### Data for the task
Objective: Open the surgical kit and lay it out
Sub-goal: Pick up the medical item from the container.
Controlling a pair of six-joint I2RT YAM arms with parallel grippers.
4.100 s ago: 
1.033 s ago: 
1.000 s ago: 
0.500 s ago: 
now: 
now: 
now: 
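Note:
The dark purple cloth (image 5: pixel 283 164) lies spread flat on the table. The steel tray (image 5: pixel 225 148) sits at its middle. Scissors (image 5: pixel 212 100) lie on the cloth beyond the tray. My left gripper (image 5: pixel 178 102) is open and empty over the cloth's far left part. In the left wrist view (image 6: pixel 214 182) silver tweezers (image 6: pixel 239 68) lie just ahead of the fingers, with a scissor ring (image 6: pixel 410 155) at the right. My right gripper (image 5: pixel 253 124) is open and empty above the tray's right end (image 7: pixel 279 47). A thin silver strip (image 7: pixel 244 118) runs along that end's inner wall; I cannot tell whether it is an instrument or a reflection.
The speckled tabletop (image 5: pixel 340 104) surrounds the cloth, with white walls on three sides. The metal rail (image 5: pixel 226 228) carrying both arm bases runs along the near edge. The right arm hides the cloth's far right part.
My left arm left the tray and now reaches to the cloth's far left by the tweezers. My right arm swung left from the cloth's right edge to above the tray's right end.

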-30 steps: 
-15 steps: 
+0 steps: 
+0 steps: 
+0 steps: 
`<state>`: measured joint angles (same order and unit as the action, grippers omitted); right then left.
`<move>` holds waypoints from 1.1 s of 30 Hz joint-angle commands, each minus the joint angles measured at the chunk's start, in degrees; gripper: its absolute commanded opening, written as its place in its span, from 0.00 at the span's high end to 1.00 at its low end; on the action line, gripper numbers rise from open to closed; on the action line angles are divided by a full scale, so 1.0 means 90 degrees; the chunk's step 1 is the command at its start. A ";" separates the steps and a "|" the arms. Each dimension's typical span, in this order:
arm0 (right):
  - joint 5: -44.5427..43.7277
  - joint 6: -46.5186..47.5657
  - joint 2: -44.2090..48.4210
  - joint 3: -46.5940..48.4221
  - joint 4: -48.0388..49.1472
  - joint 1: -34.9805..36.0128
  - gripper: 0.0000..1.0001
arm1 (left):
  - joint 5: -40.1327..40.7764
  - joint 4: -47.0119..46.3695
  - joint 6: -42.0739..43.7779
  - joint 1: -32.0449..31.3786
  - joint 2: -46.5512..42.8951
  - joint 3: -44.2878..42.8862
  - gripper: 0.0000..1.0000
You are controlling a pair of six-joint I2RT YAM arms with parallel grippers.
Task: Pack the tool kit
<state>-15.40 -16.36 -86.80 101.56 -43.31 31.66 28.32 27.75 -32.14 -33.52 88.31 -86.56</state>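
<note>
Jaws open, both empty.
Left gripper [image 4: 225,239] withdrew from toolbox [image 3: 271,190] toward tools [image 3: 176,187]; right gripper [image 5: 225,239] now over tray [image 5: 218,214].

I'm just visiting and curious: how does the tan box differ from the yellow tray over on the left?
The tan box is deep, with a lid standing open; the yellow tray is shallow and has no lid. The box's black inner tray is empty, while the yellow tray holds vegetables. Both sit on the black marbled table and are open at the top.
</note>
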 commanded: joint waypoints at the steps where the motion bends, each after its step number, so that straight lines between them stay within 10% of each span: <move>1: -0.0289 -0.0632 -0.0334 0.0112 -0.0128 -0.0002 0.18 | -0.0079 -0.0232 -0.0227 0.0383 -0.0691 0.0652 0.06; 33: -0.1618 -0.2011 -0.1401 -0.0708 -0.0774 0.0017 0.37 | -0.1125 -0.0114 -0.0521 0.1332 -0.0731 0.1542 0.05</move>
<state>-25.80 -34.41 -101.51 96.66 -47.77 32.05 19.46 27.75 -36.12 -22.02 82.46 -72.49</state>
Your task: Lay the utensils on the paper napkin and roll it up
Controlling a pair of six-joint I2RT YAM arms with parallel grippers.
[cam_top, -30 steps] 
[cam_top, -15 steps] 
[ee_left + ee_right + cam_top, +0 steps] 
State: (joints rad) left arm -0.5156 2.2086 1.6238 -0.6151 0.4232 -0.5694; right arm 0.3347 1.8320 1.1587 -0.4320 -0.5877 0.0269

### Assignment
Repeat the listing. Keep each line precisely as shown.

### Reply to the exercise
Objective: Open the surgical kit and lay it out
Sub-goal: Pick up the medical item from the container.
Controlling a pair of six-joint I2RT YAM arms with parallel grippers.
4.100 s ago: 
1.033 s ago: 
1.000 s ago: 
0.500 s ago: 
now: 
now: 
now: 
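Note:
The dark purple cloth (image 5: pixel 283 164) lies spread flat on the table. The steel tray (image 5: pixel 225 148) sits at its middle. Scissors (image 5: pixel 212 100) lie on the cloth beyond the tray. My left gripper (image 5: pixel 178 102) is open and empty over the cloth's far left part. In the left wrist view (image 6: pixel 214 182) silver tweezers (image 6: pixel 239 68) lie just ahead of the fingers, with a scissor ring (image 6: pixel 410 155) at the right. My right gripper (image 5: pixel 253 124) is open and empty above the tray's right end (image 7: pixel 279 47). A thin silver strip (image 7: pixel 244 118) runs along that end's inner wall; I cannot tell whether it is an instrument or a reflection.
The speckled tabletop (image 5: pixel 340 104) surrounds the cloth, with white walls on three sides. The metal rail (image 5: pixel 226 228) carrying both arm bases runs along the near edge. The right arm hides the cloth's far right part.
My left arm left the tray and now reaches to the cloth's far left by the tweezers. My right arm swung left from the cloth's right edge to above the tray's right end.
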
-30 steps: 
-15 steps: 
+0 steps: 
+0 steps: 
+0 steps: 
`<state>`: measured joint angles (same order and unit as the action, grippers omitted); right then left.
`<move>` holds waypoints from 1.1 s of 30 Hz joint-angle commands, each minus the joint angles measured at the chunk's start, in degrees; gripper: its absolute commanded opening, written as its place in its span, from 0.00 at the span's high end to 1.00 at its low end; on the action line, gripper numbers rise from open to closed; on the action line angles are divided by a full scale, so 1.0 means 90 degrees; the chunk's step 1 is the command at its start. A ";" separates the steps and a "|" the arms. Each dimension's typical span, in this order:
arm0 (right):
  - joint 5: -44.5427..43.7277
  - joint 6: -46.5186..47.5657
  - joint 2: -44.2090..48.4210
  - joint 3: -46.5940..48.4221
  - joint 4: -48.0388..49.1472
  - joint 1: -34.9805..36.0128
  - gripper: 0.0000..1.0001
arm1 (left):
  - joint 5: -40.1327..40.7764
  - joint 4: -47.0119..46.3695
  - joint 6: -42.0739..43.7779
  - joint 1: -32.0449..31.3786
  - joint 2: -46.5512..42.8951
  - joint 3: -44.2878..42.8862
  - gripper: 0.0000..1.0000
You are controlling a pair of six-joint I2RT YAM arms with parallel grippers.
Task: Pack the tool kit
<state>-15.40 -16.36 -86.80 101.56 -43.31 31.66 28.32 27.75 -32.14 -33.52 88.31 -86.56</state>
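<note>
Jaws open, both empty.
Left gripper [image 4: 225,239] withdrew from toolbox [image 3: 271,190] toward tools [image 3: 176,187]; right gripper [image 5: 225,239] now over tray [image 5: 218,214].

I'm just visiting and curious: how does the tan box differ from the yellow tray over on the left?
The tan box is deep, with a lid standing open; the yellow tray is shallow and has no lid. The box's black inner tray is empty, while the yellow tray holds vegetables. Both sit on the black marbled table and are open at the top.
</note>
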 commanded: joint waypoints at the steps where the motion bends, each after its step number, so that straight lines between them stay within 10% of each span: <move>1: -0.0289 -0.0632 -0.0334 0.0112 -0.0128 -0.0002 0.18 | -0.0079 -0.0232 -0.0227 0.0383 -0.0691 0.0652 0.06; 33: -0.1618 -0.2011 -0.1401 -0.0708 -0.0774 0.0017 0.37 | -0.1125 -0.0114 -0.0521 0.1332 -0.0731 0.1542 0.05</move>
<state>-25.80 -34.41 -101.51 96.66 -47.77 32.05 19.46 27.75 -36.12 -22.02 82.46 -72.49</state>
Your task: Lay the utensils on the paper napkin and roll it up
Controlling a pair of six-joint I2RT YAM arms with parallel grippers.
[cam_top, -30 steps] 
[cam_top, -15 steps] 
[ee_left + ee_right + cam_top, +0 steps] 
State: (joints rad) left arm -0.5156 2.2086 1.6238 -0.6151 0.4232 -0.5694; right arm 0.3347 1.8320 1.1587 -0.4320 -0.5877 0.0269

Work on this exercise is now complete.